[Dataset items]

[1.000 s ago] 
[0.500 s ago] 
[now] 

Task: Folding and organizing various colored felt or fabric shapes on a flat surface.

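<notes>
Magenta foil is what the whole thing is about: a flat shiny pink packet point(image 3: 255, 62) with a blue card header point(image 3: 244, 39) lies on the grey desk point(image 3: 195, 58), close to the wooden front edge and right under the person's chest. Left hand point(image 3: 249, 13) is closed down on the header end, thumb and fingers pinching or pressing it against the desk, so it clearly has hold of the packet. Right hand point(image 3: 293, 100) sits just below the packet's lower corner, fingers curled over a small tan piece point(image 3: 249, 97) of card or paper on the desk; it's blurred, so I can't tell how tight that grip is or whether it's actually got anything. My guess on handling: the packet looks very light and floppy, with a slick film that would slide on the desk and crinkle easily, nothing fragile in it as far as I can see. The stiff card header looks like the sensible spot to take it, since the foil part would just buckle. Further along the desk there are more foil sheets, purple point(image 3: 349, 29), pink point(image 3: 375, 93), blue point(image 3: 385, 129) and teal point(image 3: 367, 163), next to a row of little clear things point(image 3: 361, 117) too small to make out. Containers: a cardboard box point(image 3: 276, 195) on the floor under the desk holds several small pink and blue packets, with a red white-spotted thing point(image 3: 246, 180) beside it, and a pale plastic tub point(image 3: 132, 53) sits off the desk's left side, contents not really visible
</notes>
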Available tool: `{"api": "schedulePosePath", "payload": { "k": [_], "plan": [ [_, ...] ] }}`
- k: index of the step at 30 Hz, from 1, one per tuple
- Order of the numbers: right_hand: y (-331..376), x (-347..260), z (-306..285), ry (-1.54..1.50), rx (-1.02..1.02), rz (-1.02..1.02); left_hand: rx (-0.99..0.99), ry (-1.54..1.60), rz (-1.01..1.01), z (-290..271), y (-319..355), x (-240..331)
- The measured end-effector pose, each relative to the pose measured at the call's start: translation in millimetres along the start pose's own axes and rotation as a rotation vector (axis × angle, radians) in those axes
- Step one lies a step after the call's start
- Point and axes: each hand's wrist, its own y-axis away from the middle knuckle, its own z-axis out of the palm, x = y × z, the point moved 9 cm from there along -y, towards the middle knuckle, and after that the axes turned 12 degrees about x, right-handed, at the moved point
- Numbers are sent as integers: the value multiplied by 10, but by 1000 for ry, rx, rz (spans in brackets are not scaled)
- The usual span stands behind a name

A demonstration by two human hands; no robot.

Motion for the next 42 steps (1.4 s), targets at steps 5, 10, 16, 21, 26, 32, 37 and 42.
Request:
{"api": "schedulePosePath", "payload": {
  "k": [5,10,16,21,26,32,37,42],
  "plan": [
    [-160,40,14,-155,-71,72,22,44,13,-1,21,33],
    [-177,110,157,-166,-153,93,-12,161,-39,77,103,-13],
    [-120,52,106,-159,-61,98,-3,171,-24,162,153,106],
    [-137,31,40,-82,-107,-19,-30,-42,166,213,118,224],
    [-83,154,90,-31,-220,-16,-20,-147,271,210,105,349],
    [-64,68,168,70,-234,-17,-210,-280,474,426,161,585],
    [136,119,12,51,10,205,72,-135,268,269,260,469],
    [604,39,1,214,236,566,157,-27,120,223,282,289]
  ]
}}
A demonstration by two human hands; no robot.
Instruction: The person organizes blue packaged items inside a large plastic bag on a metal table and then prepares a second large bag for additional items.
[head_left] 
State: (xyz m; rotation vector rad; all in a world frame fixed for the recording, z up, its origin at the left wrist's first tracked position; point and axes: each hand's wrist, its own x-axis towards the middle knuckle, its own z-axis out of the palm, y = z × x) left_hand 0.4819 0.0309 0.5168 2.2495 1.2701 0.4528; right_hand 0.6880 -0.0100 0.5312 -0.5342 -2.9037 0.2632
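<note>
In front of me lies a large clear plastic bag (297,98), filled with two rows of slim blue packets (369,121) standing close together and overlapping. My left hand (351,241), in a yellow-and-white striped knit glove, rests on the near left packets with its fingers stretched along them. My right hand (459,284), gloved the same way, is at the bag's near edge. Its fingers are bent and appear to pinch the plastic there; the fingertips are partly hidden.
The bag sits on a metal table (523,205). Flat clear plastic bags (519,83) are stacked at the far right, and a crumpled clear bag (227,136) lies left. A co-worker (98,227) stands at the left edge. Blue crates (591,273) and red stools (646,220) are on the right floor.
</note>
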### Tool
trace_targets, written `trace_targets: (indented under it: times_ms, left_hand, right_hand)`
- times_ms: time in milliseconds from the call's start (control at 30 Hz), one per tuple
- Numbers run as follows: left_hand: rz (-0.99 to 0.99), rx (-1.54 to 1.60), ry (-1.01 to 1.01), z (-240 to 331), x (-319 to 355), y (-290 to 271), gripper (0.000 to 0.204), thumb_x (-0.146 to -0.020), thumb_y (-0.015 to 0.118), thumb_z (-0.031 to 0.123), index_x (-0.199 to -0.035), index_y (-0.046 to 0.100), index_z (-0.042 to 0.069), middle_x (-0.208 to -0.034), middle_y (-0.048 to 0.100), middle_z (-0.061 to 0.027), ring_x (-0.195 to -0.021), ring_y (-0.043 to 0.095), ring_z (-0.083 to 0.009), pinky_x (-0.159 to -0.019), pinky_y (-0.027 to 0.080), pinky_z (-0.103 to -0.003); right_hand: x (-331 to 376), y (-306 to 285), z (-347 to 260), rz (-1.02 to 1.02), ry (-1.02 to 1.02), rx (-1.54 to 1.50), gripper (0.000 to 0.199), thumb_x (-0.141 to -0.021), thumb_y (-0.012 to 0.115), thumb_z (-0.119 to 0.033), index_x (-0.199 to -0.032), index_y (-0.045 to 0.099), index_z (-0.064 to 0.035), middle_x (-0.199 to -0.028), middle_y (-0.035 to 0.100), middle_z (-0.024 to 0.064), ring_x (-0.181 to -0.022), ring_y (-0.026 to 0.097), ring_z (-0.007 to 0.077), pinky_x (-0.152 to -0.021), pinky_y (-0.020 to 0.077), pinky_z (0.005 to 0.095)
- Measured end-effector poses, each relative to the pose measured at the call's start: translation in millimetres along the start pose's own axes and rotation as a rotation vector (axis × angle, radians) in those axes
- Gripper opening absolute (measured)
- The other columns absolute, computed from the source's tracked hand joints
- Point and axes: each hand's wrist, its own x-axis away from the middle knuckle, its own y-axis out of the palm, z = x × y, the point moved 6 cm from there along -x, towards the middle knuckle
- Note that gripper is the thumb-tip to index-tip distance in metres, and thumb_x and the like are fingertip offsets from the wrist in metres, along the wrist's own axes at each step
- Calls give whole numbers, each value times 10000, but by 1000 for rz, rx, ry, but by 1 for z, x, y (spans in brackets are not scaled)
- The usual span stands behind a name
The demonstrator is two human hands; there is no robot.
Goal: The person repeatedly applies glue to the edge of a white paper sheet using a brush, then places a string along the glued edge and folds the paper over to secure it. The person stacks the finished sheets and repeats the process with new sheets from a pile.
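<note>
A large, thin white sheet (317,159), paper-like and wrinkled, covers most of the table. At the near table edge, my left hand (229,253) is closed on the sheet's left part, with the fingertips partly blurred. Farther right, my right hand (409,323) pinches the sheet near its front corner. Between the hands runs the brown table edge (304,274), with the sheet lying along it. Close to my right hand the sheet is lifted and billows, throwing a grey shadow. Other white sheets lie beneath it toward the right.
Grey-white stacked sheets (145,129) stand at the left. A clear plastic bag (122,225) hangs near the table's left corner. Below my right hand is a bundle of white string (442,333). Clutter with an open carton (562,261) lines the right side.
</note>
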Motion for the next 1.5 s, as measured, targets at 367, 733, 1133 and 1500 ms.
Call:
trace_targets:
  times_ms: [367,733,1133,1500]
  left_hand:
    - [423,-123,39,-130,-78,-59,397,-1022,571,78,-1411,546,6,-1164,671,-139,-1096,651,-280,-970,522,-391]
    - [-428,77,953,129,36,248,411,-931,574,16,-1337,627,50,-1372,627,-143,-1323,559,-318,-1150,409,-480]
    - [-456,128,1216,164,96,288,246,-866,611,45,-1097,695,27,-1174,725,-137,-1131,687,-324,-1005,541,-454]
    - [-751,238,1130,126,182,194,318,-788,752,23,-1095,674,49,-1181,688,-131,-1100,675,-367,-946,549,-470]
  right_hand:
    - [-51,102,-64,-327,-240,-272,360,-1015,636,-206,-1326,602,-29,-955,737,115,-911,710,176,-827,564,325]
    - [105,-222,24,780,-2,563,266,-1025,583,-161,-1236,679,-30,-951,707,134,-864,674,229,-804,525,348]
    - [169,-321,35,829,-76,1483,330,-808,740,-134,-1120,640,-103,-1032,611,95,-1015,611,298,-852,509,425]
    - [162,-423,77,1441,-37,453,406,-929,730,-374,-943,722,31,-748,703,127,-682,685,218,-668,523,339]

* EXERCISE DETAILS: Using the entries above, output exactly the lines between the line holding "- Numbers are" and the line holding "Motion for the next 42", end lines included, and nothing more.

* TASK OUTPUT:
- Numbers are sent as integers: the value multiplied by 10, but by 1000 for ry, rx, rz (spans in brackets are not scaled)
- The usual span stands behind a name

A demonstration by two human hands; no robot.

Motion for the next 42 steps (1.4 s), targets at steps 5, 10, 16, 21, 26, 32, 37 and 42.

This output requires nothing more.